Embrace The Darkess

Answers provided by: Stephen Stott (he/him), Founder of Embrace The Darkness

Some people build businesses. Others build spaces that help people survive, heal, and finally feel seen. Reading Stephen’s story gave me chills because the first person I told I was gay to also passed away just one week after I told them. There was so much of his journey that deeply resonated with me - the grief, the fear, the visibility, and the long road toward feeling comfortable in your own skin. Embrace The Darkness was born from those lived experiences and from the courage to stop shrinking in spaces that were never fully built for all identities to exist safely within them. Through community, kindness, and radical authenticity, Embrace The Darkness is creating space for people to embrace every part of themselves - especially the parts the world once told them to hide.
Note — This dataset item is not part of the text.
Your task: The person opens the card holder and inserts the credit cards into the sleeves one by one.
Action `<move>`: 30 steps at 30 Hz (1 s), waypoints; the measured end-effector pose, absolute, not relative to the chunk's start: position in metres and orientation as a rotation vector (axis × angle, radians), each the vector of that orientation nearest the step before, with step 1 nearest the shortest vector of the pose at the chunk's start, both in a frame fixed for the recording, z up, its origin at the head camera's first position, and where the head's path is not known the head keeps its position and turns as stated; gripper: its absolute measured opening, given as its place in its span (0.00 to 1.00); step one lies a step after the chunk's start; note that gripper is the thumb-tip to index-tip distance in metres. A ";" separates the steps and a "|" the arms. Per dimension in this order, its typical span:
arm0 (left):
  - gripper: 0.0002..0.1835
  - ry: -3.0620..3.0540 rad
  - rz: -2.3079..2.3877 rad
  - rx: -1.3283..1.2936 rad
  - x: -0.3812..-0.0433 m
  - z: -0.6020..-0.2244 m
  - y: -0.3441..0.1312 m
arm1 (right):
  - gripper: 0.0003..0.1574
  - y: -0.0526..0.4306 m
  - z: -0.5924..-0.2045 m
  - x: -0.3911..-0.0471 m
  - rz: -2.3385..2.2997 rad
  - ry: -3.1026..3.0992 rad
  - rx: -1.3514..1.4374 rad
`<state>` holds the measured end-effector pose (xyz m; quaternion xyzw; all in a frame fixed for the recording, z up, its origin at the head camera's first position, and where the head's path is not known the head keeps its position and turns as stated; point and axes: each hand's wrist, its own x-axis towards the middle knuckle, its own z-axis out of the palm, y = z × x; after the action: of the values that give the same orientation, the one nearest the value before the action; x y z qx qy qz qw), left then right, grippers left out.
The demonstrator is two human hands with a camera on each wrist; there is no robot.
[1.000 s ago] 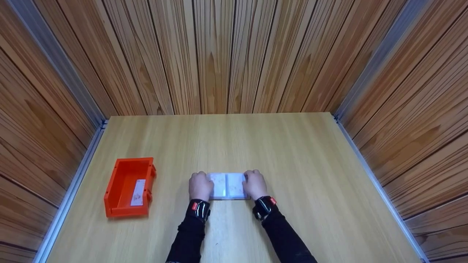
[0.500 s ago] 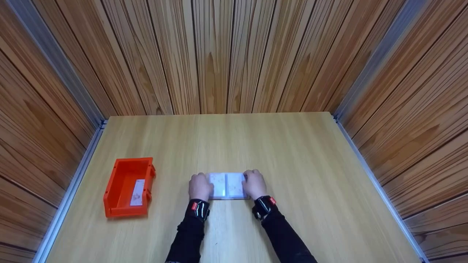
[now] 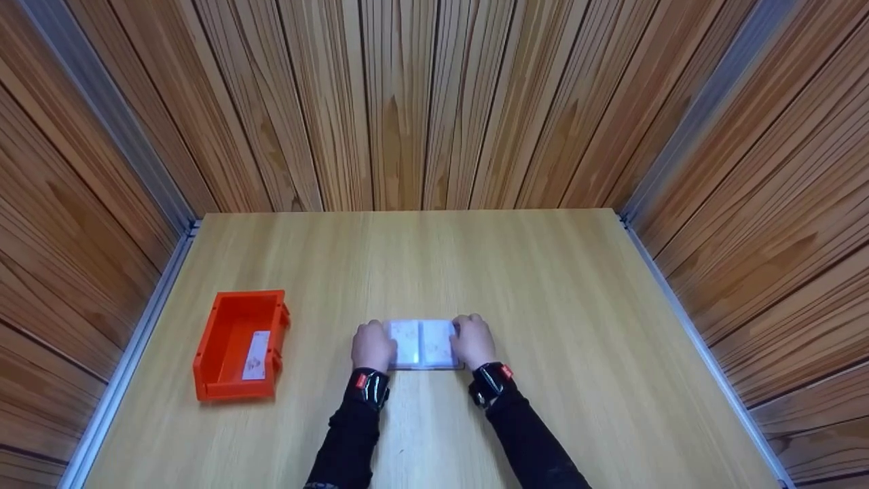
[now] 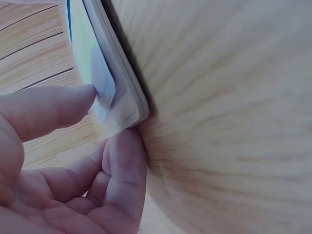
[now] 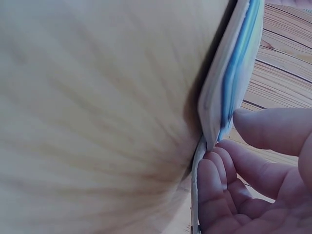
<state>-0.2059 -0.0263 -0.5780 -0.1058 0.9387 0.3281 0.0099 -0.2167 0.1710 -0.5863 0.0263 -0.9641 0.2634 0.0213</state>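
Note:
A flat card holder (image 3: 422, 345) lies spread open on the table, two whitish-blue panels side by side with a fold between them. My left hand (image 3: 372, 346) grips its left end; in the left wrist view the thumb presses on a bluish card-like sheet (image 4: 101, 73) while curled fingers meet the rounded corner. At the right end my right hand (image 3: 474, 341) pinches the edge. In the right wrist view that thumb (image 5: 258, 126) touches the blue-edged face, and the fingers lie against a thin pale strip (image 5: 195, 190) at the corner. The underside is hidden.
An orange open-front bin (image 3: 234, 346) stands on the left of the wooden table (image 3: 543, 285), with a white label (image 3: 256, 355) inside on its right wall. Wood-plank walls (image 3: 400, 102) with metal rails (image 3: 706, 373) enclose the table at the back and both sides.

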 end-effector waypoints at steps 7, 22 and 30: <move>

We’re honored here at Everywhere Is Queer to highlight the human behind this work and the deeply personal journey that led to creating a community rooted in belonging, healing, and connection. Thank you for sharing your story Stephen with the world and hope you all enjoy this interview.

Image provided by Stephen Stott

1. Tell us about your journey. how did your queer-owned business come to life?

The business came to life from burnout. Living life and just going through the motions. Staying quiet and not speaking up because staying quiet kept me safe and liked. But even before starting my business, I started speaking up in different ways whether it was creating visibility where I volunteered or creating visibility where I worked.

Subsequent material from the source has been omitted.